Data for processing:
== Segment start ==
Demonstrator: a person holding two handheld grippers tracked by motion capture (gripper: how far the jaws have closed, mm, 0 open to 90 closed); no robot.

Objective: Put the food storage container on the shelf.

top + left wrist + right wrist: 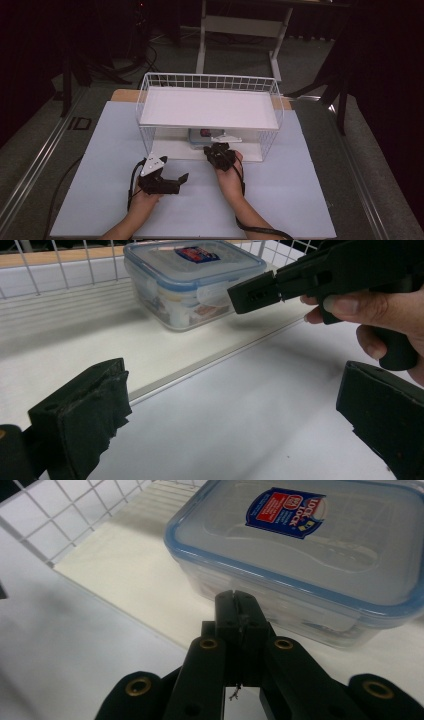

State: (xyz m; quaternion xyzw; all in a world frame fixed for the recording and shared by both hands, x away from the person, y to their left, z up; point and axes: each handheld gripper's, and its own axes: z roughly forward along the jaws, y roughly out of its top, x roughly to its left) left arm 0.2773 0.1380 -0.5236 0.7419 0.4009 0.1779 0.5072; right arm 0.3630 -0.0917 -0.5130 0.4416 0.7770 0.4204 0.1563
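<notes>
One clear lidded container (310, 555) sits on the lower floor of the white wire shelf (210, 107), toward its near edge. My right gripper (239, 602), jaws pressed together on nothing, points at the container's near wall, just short of it. My left gripper (177, 179) rests spread wide on the table (300, 200), nearer and left.

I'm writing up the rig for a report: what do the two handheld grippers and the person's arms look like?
Both are black two-jaw tools. The left gripper carries a grey three-cornered plate on top and has thick, worn foam pads. The right gripper has brass-coloured rivets on its linkage. A black cable trails from each. Forearms are bare, no sleeves.
</notes>
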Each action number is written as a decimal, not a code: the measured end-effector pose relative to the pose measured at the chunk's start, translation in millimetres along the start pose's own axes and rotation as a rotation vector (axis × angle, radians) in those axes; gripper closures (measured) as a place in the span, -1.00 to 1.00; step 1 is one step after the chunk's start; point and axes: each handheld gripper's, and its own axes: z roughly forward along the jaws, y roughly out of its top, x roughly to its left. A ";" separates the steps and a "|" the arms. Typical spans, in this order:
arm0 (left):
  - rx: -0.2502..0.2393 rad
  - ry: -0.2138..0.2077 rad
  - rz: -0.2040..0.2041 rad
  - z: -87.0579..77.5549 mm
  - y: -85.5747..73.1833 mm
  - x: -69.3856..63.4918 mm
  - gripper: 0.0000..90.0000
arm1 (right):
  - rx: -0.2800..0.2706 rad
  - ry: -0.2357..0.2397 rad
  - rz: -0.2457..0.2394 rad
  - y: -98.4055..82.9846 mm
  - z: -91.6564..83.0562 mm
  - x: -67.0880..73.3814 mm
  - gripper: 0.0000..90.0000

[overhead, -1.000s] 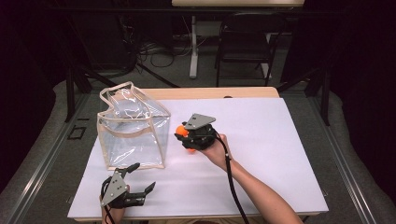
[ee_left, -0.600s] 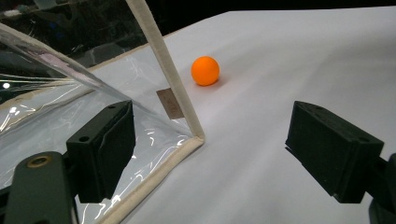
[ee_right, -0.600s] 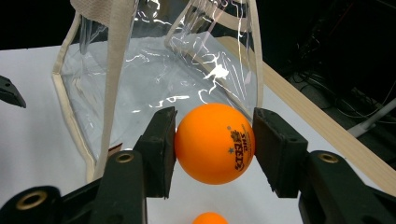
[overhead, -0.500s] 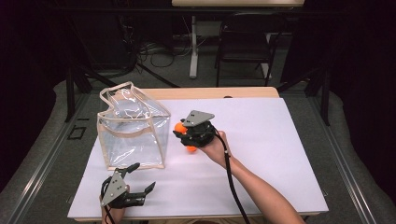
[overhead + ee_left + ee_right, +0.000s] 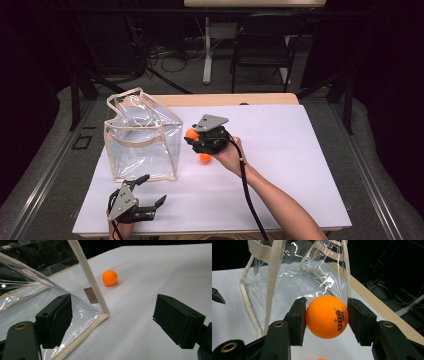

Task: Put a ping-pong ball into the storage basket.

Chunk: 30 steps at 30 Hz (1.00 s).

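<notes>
- while an orange ball (image 5: 327,316) is clamped between the jaws of the right gripper (image 5: 200,137), it is held just above the table (image 5: 300,150), near the middle, beside the right wall of a clear plastic bag (image 5: 142,142).
- a second orange ball (image 5: 205,158) is seen lying on the white table top, just under that gripper and apart from the bag.
- the bag is stood upright toward the table's left edge, its top open and its seams trimmed in beige.
- the left gripper (image 5: 145,192) is held low near the front left corner, jaws spread apart with nothing between them, the bag's front corner just ahead.
</notes>
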 end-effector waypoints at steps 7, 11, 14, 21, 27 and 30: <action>0.000 0.000 0.000 0.0 -0.1 0.3 -0.65 | -0.001 0.004 0.004 4.5 2.3 -2.1 0.13; -0.001 0.000 0.002 0.0 0.1 -0.1 -0.65 | -0.006 0.003 0.005 7.0 2.1 -2.8 0.13; -0.002 0.000 0.000 0.2 0.1 -0.1 -0.65 | -0.004 0.004 0.005 8.3 2.4 -3.2 0.13; -0.001 0.001 0.001 0.1 0.1 0.0 -0.65 | -0.003 0.006 0.003 12.6 4.1 -4.9 0.13; -0.002 0.000 0.002 0.1 0.2 0.0 -0.65 | -0.005 0.008 0.001 17.3 5.0 -7.1 0.13; -0.003 0.001 0.002 -0.1 0.1 0.1 -0.65 | -0.006 0.009 0.002 20.0 5.4 -7.7 0.13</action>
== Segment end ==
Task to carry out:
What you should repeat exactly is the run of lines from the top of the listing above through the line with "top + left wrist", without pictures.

Result of the task:
Demonstrator: a person holding two handheld grippers tracked by motion capture (gripper: how far the jaws have closed, mm, 0 open to 90 closed); no robot.

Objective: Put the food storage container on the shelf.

top + left wrist + right wrist: 

Besides this answer, nothing more is needed.